=== WHAT THIS TASK INVOLVES ===
Each entry is to be restated word for word, with nothing omitted.

=== GIVEN INFORMATION ===
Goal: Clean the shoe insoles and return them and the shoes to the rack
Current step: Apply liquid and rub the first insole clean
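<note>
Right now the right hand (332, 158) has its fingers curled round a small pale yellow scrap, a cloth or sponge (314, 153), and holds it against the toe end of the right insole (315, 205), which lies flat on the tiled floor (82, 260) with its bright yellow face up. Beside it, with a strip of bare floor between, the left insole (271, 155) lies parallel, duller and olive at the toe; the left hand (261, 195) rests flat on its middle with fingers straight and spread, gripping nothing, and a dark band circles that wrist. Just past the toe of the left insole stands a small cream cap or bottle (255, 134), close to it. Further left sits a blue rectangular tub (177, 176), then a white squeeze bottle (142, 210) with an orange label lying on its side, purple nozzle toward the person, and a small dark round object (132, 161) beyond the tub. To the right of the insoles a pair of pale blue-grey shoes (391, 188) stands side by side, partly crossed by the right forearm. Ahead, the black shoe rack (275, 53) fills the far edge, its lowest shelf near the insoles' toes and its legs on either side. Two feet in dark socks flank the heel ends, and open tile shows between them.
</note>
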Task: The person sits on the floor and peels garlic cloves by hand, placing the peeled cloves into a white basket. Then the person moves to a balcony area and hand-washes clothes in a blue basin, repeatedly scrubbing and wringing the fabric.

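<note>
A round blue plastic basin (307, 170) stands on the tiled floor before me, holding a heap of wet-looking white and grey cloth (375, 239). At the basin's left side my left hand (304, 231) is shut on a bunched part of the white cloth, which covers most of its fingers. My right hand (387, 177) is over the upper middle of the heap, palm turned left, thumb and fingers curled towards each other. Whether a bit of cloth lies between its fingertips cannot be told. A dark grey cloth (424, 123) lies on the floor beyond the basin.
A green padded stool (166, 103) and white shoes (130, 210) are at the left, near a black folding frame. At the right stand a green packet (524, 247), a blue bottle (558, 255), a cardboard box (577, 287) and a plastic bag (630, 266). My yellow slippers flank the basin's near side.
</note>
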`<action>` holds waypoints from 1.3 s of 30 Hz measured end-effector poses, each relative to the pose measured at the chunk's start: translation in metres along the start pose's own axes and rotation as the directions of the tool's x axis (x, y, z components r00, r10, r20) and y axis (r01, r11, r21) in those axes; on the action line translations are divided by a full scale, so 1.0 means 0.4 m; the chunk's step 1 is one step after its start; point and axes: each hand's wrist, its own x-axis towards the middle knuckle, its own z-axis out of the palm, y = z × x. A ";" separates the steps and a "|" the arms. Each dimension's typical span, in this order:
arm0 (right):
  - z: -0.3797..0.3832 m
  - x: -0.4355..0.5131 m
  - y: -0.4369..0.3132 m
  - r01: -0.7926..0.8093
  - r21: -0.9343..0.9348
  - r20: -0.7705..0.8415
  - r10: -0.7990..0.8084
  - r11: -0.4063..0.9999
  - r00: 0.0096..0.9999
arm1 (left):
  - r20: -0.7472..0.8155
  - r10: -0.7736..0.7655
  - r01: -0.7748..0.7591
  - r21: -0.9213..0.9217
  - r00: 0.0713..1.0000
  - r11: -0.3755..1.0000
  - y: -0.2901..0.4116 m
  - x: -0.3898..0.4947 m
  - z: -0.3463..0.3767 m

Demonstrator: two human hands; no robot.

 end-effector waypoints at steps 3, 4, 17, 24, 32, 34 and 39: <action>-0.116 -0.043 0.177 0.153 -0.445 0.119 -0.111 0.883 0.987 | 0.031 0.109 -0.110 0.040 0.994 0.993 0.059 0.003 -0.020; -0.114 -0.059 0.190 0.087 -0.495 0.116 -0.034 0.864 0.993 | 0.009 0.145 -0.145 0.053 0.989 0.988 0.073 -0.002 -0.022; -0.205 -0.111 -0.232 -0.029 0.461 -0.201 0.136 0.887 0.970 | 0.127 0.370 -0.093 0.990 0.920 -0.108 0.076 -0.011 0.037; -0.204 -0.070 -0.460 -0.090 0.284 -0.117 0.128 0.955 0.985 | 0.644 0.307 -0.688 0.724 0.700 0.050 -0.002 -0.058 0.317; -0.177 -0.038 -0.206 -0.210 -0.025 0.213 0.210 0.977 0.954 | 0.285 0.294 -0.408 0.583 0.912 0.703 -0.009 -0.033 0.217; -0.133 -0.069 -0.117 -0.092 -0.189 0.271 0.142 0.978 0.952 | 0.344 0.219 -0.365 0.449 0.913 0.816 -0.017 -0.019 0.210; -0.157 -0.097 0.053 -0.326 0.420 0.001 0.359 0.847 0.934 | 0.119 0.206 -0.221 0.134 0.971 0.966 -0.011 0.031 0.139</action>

=== RESULT ===
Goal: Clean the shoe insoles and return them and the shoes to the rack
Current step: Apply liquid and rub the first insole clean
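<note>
Right now the right hand (332, 158) has its fingers curled round a small pale yellow scrap, a cloth or sponge (314, 153), and holds it against the toe end of the right insole (315, 205), which lies flat on the tiled floor (82, 260) with its bright yellow face up. Beside it, with a strip of bare floor between, the left insole (271, 155) lies parallel, duller and olive at the toe; the left hand (261, 195) rests flat on its middle with fingers straight and spread, gripping nothing, and a dark band circles that wrist. Just past the toe of the left insole stands a small cream cap or bottle (255, 134), close to it. Further left sits a blue rectangular tub (177, 176), then a white squeeze bottle (142, 210) with an orange label lying on its side, purple nozzle toward the person, and a small dark round object (132, 161) beyond the tub. To the right of the insoles a pair of pale blue-grey shoes (391, 188) stands side by side, partly crossed by the right forearm. Ahead, the black shoe rack (275, 53) fills the far edge, its lowest shelf near the insoles' toes and its legs on either side. Two feet in dark socks flank the heel ends, and open tile shows between them.
</note>
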Task: The person sits on the floor and peels garlic cloves by hand, placing the peeled cloves into a white basket. Then the person moves to a balcony area and hand-washes clothes in a blue basin, repeatedly scrubbing and wringing the fabric.

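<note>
A round blue plastic basin (307, 170) stands on the tiled floor before me, holding a heap of wet-looking white and grey cloth (375, 239). At the basin's left side my left hand (304, 231) is shut on a bunched part of the white cloth, which covers most of its fingers. My right hand (387, 177) is over the upper middle of the heap, palm turned left, thumb and fingers curled towards each other. Whether a bit of cloth lies between its fingertips cannot be told. A dark grey cloth (424, 123) lies on the floor beyond the basin.
A green padded stool (166, 103) and white shoes (130, 210) are at the left, near a black folding frame. At the right stand a green packet (524, 247), a blue bottle (558, 255), a cardboard box (577, 287) and a plastic bag (630, 266). My yellow slippers flank the basin's near side.
</note>
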`<action>` holds waypoints from 1.3 s of 30 Hz measured end-effector poses, each relative to the pose measured at the chunk's start: translation in metres along the start pose's own axes and rotation as the directions of the tool's x axis (x, y, z components r00, r10, r20) and y axis (r01, r11, r21) in those axes; on the action line translations are divided by a full scale, so 1.0 means 0.4 m; the chunk's step 1 is one step after its start; point and axes: each hand's wrist, its own x-axis towards the middle knuckle, its own z-axis out of the palm, y = z × x. A ";" separates the steps and a "|" the arms. Each dimension's typical span, in this order:
arm0 (right):
  - z: -0.3797..0.3832 m
  - x: -0.4355..0.5131 m
  - y: -0.4369..0.3132 m
  - r01: -0.7926..0.8093
  - r21: -0.9343..0.9348
  - r20: -0.7705..0.8415
  - r10: -0.7990..0.8084
  - r11: -0.4063..0.9999
  - r00: 0.0096..0.9999
arm1 (left):
  - r20: -0.7472..0.8155
  - r10: -0.7736..0.7655
  - r01: -0.7748..0.7591
  - r21: -0.9213..0.9217
  - r00: 0.0713..1.0000
  - r11: -0.3755..1.0000
  - y: -0.2901..0.4116 m
  - x: -0.3898..0.4947 m
  - z: -0.3463..0.3767 m

Demonstrator: two human hands; no robot.

 end-effector waypoints at steps 3, 4, 17, 24, 32, 34 and 39: <action>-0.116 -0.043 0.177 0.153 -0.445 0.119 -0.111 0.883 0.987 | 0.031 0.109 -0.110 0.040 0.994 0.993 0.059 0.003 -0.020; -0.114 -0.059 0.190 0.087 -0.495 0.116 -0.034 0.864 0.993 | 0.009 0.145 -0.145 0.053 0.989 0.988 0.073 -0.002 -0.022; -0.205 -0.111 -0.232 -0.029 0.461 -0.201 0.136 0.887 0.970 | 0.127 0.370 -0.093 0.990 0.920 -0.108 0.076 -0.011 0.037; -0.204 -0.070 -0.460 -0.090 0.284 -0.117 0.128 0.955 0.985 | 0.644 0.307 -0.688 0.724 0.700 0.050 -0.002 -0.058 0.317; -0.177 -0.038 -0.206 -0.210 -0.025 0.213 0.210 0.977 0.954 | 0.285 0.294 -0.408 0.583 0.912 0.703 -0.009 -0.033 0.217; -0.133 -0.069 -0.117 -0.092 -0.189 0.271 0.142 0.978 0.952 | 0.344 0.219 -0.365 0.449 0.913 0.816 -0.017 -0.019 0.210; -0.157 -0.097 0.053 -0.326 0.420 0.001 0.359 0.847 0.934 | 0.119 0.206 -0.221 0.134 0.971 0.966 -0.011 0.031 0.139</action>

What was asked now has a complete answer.